The most interesting part of buying the computer came after purchase.  We tried to leave the store, but were instead directed up the back stairs into a windowless room.  Apparently, one must endure a quality check before leaving.  So we waited and waited, then a young associated opened up the computer, turned it on, and made sure it booted.  He seemed a little bemused when we proceeded to try the speakers and the optical drive – I mean, we had the thing on anyway.  Why not check it thoroughly?  All was in place.  Now I just need to get used to this Spanish-style keyboard, which is almost but not exactly like the English model.  The question mark is in the wrong place, CTRL-A saves your document and I have to press the ALT GR key, whatever that is, to find @.  The hardships of life.

Okay, computer – check.  Next, walkie-talkies.  One of the key requirements to enjoying coral reef-infested Pacific islands is not running aground on said reefs.  So we are going to make some rat lines, and yours truly is going to have to climb up to and sit on the spreaders when we navigate in and out of these places.  (And yes, I’ll wear a harness and be very safe, I promise.)  Since my hearing is middling-to-poor, I get to send instructions via walkie-talkie.  I am already having cold sweats about leading us into a blind alley, the coral reaching out and punching holes in our hull, the zooxanthellae swarming Papillon and dragging us down to a watery grave.  Shiver. 

Clothes.  My dear spouse, whom I found wedged in a tiny closet yesterday as he tried to fish wires for the new solar panels, has achieved catastrophic failure on all of his work shorts and most of his shirts.  He was positively indecent.  We found a department store, I left him in the men’s section, and the girls and I went to find them new bathing suits.

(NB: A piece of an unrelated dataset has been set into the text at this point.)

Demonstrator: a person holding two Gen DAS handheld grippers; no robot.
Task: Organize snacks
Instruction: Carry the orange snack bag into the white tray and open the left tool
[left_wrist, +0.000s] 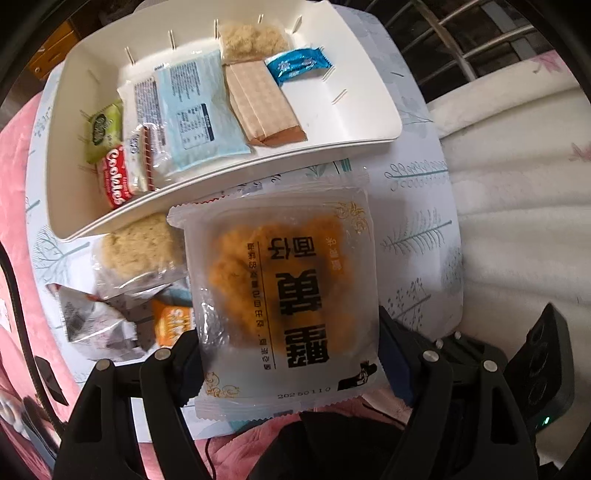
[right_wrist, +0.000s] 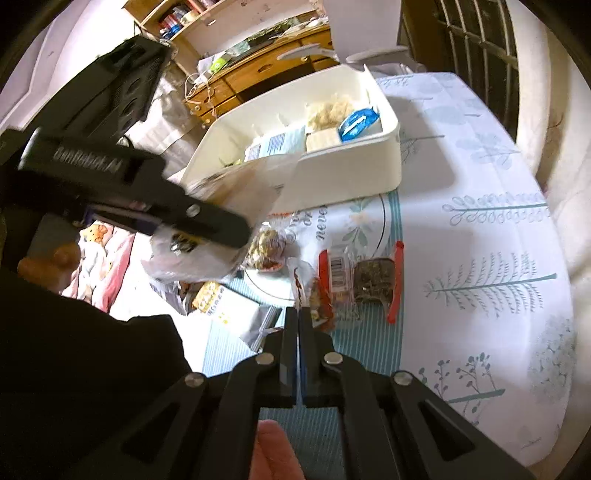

Good points of Panamanian department stores: very cheap (clothes <$5 often), very big.  Bad point: totally disorganized.  Anything related to men or boys was fine, in that it was confined to a single geographic location.  Sure, racks were set out randomly: shirts here, shorts there, some socks, then more shirts.  But there was only one place to look.

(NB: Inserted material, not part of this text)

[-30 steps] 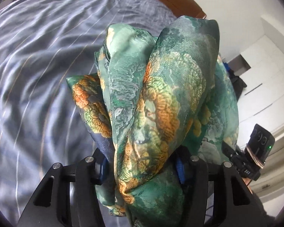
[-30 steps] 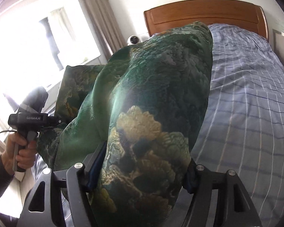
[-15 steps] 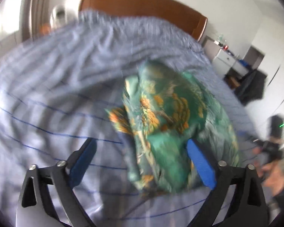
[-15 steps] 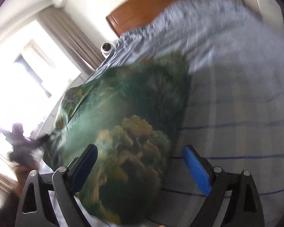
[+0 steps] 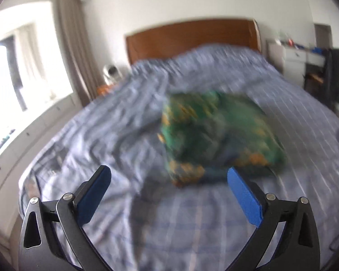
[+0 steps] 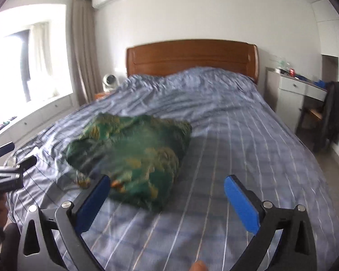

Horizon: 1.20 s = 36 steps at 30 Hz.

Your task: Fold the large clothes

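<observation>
Garment [image 6: 133,155] lies bundled mid-bed [image 6: 248,158], bare cover around; left gripper [image 5: 169,180] and right gripper [image 6: 167,187] still spreading, empty.

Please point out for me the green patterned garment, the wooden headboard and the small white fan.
green patterned garment [image 6: 133,153], right wrist view, middle of the folded bundle.
wooden headboard [image 6: 192,56], right wrist view, centre of the panel.
small white fan [image 6: 110,81], right wrist view, its round front.
</observation>
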Each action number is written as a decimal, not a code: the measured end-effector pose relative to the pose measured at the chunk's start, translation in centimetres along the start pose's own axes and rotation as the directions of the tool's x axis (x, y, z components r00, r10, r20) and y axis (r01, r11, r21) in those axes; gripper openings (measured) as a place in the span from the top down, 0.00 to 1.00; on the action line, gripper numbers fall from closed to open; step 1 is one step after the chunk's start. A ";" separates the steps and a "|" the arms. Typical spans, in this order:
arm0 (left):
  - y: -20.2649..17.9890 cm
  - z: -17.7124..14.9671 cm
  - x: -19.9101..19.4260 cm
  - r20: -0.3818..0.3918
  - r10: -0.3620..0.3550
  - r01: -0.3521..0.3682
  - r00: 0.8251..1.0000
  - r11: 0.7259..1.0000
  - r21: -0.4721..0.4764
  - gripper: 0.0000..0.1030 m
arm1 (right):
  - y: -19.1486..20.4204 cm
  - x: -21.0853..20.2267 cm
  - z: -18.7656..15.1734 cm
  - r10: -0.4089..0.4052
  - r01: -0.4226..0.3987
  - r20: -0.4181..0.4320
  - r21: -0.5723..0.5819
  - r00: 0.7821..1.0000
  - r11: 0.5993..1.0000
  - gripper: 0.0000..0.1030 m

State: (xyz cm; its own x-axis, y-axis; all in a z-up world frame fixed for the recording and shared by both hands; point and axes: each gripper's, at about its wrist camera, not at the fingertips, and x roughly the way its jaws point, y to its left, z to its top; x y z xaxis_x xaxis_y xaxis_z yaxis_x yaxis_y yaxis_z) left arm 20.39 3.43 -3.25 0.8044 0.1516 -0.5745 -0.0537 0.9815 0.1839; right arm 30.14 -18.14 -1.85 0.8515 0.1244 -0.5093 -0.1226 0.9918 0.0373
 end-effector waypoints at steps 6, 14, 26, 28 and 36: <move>-1.9 -1.6 -1.7 -0.063 -0.042 0.042 0.997 0.999 -0.008 0.00 | 1.8 -2.9 -2.6 -0.077 0.076 -0.073 -0.015 0.994 0.997 0.00; -3.1 -2.4 -4.3 -0.074 -0.139 0.136 0.988 0.990 -0.043 0.01 | 3.4 -6.0 -4.9 -0.106 0.099 -0.103 -0.065 0.989 0.993 0.00; -3.3 -3.4 -5.1 -0.099 -0.155 0.150 0.983 0.987 -0.061 0.01 | 5.5 -7.8 -6.1 -0.093 0.081 -0.123 -0.101 0.988 0.992 0.00; -3.2 -3.5 -5.3 -0.098 -0.156 0.151 0.983 0.987 -0.062 0.01 | 5.8 -8.0 -6.2 -0.089 0.077 -0.121 -0.106 0.989 0.991 0.00; -2.6 -3.8 -5.4 -0.093 -0.149 0.142 0.984 0.987 -0.075 0.01 | 6.3 -8.4 -6.3 -0.089 0.074 -0.127 -0.118 0.988 0.990 0.00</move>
State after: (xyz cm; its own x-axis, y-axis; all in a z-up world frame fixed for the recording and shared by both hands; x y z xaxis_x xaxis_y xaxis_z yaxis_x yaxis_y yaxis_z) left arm 13.97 0.54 -3.64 0.7446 0.0140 -0.6674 0.0172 0.9990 0.0401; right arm 19.03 -13.09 -2.74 0.7873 0.0311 -0.6158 -0.1186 0.9877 -0.1018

Not so for girls and women.  Their clothing was sprinkled throughout the three levels of the store.  The only well-organized section was ladies’ intimates, and it was so big I nearly got lost.  I’ve never seen so many fancy-patterned underpants.  It took half an hour to locate the women’s bathing suits, and I never did find the girls’.  Very frustrating.

We stayed long enough at the mall, gathering flip-flops and other essentials, that we decided to eat.  Little did we realize that a full-blown Disney show was going on.  Aladdin, a generic prince and all of the princesses sang and danced, and cavorted about a stage in the middle of the food court.  Lights flashed, music boomed, and the crowd munched through their McDonald’s and KFC as Ariel shimmied in her shiny mermaid-tail spandex pants.  American culture at work.

Thoroughly exhausted, we stumbled home with our bags of New Stuff and fell into bed.  I know I have to go back for a last grocery run, and I never did find bathing suits for the girls, but I sincerely hope that is it.  When one of you creates an everything-you-need delivery system with minimal user involvement, you be sure to let me know.

Saturday, May 5, 2012

Canal win!


The canal was a hoot!  We had a great time.  I'm glad to hear that many of you were able to watch us in real time.  My dad, as promised took many, many pictures, and has sent me a few to share with you.  I also took many, many pictures, but was still able to do my job as a linehandler.  And that, my friends, is multitasking.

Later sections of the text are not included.